EXERCISE AIM
Below are records with pictures. Reproduce exactly the lines from the line with "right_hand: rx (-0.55" to the line with "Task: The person", inclusive, and leave each picture out.

ENTRIES SHOWN

- Opening Delimiter -

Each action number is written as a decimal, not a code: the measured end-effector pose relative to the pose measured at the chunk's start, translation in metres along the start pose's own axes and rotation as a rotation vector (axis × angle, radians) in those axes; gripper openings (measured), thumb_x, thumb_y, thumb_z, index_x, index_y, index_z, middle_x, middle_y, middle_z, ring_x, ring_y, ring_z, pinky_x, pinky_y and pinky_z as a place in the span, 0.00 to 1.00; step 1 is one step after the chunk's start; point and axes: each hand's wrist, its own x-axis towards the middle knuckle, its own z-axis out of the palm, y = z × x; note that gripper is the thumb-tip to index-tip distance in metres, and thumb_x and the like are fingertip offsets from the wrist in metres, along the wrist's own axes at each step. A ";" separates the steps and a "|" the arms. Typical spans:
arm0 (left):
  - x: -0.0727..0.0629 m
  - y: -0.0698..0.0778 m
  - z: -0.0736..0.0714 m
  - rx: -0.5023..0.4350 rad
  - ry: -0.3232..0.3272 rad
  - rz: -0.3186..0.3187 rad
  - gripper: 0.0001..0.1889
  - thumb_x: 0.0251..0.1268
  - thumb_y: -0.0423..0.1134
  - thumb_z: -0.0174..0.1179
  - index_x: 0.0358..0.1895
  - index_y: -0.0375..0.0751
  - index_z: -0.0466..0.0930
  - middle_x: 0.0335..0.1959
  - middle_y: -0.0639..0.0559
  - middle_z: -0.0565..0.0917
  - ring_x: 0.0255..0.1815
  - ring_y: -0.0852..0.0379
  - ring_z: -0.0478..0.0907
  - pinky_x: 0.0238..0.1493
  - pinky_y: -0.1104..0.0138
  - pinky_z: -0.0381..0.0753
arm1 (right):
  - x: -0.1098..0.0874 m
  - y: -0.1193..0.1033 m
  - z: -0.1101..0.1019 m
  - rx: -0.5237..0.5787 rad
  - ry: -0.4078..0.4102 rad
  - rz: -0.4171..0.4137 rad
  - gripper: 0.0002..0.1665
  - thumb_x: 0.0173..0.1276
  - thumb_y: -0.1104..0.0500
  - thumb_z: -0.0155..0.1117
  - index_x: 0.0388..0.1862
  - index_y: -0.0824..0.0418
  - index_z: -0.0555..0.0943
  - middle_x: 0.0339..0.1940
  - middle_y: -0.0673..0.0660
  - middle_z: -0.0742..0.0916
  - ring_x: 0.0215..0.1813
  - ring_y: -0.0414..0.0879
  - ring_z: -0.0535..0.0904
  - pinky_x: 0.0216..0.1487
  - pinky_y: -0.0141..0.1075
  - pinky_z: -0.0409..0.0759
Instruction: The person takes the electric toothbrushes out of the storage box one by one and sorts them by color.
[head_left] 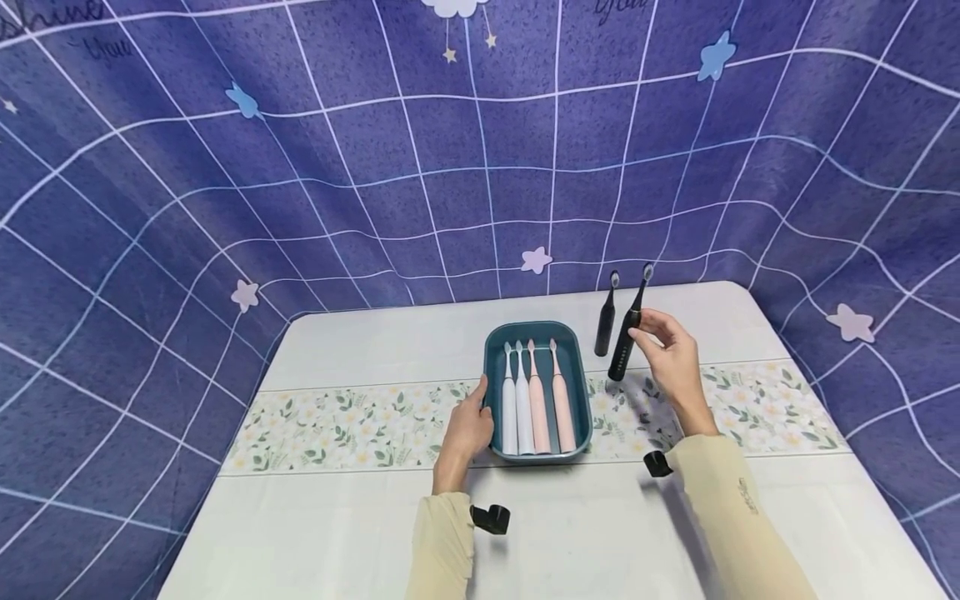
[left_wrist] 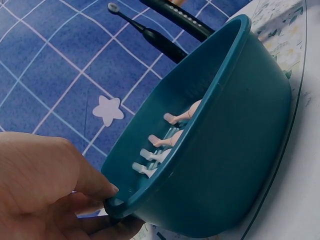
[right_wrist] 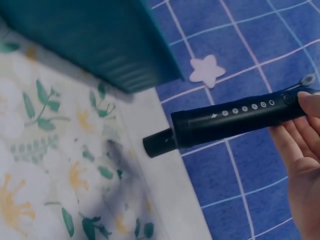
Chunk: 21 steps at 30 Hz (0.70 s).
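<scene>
A teal plastic basin (head_left: 582, 433) stands on the table with two white electric toothbrushes (head_left: 509, 412) and two pink ones (head_left: 562, 408) lying side by side in it. My left hand (head_left: 467, 427) grips the basin's left rim; in the left wrist view the thumb (left_wrist: 95, 180) is on the rim with fingers below it. To the basin's right, my right hand (head_left: 673, 358) holds a black electric toothbrush (right_wrist: 230, 117) between thumb and fingers, its head pointing up. Just left of it, a second black electric toothbrush (head_left: 604, 325) stands upright on the table.
The white table (head_left: 337, 533) has a floral strip (head_left: 330, 425) across its middle. Behind and at both sides hangs a blue grid-patterned curtain (head_left: 375, 208) with stars. Each wrist wears a small black device (head_left: 491, 519).
</scene>
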 end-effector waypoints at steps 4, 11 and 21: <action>0.000 0.001 -0.001 -0.004 -0.003 -0.001 0.29 0.73 0.31 0.44 0.75 0.46 0.54 0.70 0.36 0.66 0.23 0.52 0.72 0.29 0.63 0.70 | 0.005 0.010 -0.001 -0.039 0.021 -0.008 0.19 0.61 0.74 0.63 0.52 0.78 0.76 0.44 0.65 0.85 0.45 0.36 0.82 0.50 0.23 0.77; 0.001 0.002 0.001 0.011 0.022 0.009 0.29 0.72 0.30 0.44 0.75 0.45 0.55 0.70 0.37 0.66 0.37 0.47 0.79 0.38 0.59 0.74 | 0.016 0.029 -0.005 -0.071 0.031 -0.059 0.19 0.61 0.74 0.63 0.52 0.78 0.75 0.46 0.75 0.82 0.45 0.35 0.82 0.49 0.25 0.78; 0.000 0.001 0.003 -0.010 0.027 -0.006 0.29 0.72 0.31 0.44 0.75 0.46 0.55 0.70 0.39 0.66 0.56 0.45 0.76 0.53 0.54 0.72 | 0.024 0.047 -0.005 -0.057 0.074 -0.116 0.20 0.60 0.76 0.63 0.51 0.79 0.75 0.46 0.78 0.81 0.46 0.38 0.83 0.50 0.27 0.78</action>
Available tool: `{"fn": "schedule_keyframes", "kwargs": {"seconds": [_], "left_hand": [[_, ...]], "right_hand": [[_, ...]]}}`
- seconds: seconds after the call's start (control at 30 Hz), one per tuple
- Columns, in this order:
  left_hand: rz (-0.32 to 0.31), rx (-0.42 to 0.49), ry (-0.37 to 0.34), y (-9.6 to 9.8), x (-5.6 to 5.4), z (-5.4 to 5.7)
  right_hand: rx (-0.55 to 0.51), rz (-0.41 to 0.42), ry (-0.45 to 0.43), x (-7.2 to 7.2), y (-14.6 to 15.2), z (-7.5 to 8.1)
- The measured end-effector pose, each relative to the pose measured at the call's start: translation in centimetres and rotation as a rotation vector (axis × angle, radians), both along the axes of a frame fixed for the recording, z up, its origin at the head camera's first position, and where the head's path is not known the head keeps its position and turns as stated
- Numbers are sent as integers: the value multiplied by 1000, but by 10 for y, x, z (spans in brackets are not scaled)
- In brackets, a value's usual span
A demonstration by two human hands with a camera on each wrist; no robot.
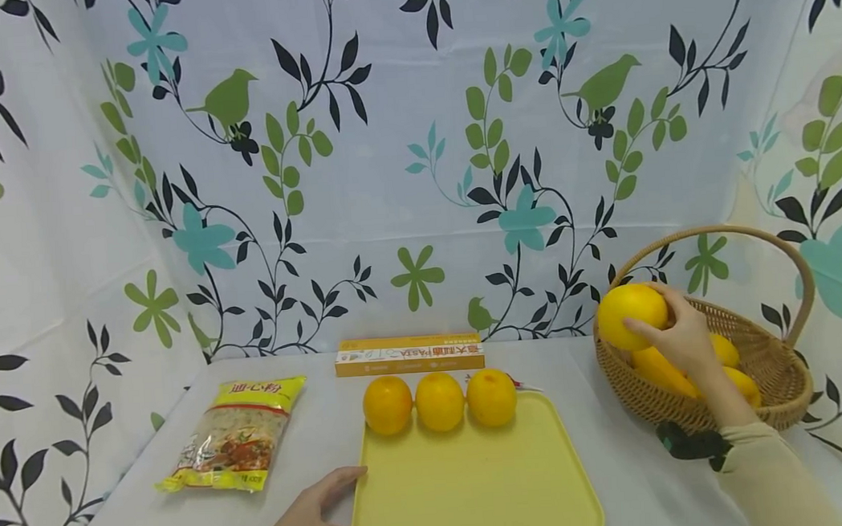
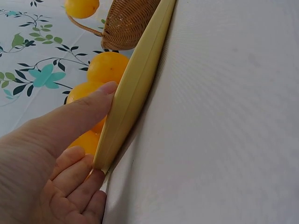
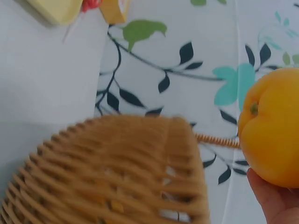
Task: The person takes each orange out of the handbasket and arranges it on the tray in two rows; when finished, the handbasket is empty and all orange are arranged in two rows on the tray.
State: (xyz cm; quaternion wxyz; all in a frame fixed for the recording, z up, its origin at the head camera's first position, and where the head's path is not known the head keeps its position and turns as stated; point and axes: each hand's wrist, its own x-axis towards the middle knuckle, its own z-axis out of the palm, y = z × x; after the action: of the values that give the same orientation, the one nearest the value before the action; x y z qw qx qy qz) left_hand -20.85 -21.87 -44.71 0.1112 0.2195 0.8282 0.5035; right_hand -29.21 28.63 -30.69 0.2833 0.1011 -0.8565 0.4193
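My right hand (image 1: pixel 686 337) grips an orange (image 1: pixel 630 316) over the left side of a wicker basket (image 1: pixel 777 358), its thumb on the near side of the fruit. In the right wrist view the orange (image 3: pixel 275 126) shows a small green stem mark. Several yellow fruits (image 1: pixel 732 373) lie in the basket below the hand. My left hand (image 1: pixel 309 515) touches the left rim of a yellow tray (image 1: pixel 471 485), its digits spread along the edge. Three oranges (image 1: pixel 440 402) stand in a row at the tray's far edge.
A bag of pasta (image 1: pixel 236 439) lies left of the tray. Behind the row stands an orange-yellow box (image 1: pixel 409 355), and a small red item (image 1: pixel 523 385) shows beside the tray's far right corner. A patterned curtain (image 1: pixel 416 175) encloses the table. The basket's tall handle (image 1: pixel 789 252) arches above it.
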Motion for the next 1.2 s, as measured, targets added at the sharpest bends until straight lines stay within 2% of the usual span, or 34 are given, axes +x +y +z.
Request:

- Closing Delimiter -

EXERCISE OUTPUT
  right_hand: rx (-0.55 to 0.51), rz (-0.41 to 0.42), ry (-0.45 to 0.43), x (-7.2 to 7.2), y (-14.6 to 15.2), z (-7.5 to 8.1)
- The measured end-effector pose, each relative to the pose measured at the call's start: translation in centimetres and rotation as a rotation vector (axis × angle, radians), both along the axes of a frame fixed for the recording, z up, its origin at the head camera's first position, and where the head's path is not known the head keeps its position and turns as stated
- Numbers are sent as integers: the value multiplied by 1000, but by 10 for y, x, z (spans in brackets are not scaled)
- In brackets, a value's usual span
A demonstration by two human hands with a camera on each wrist; no robot.
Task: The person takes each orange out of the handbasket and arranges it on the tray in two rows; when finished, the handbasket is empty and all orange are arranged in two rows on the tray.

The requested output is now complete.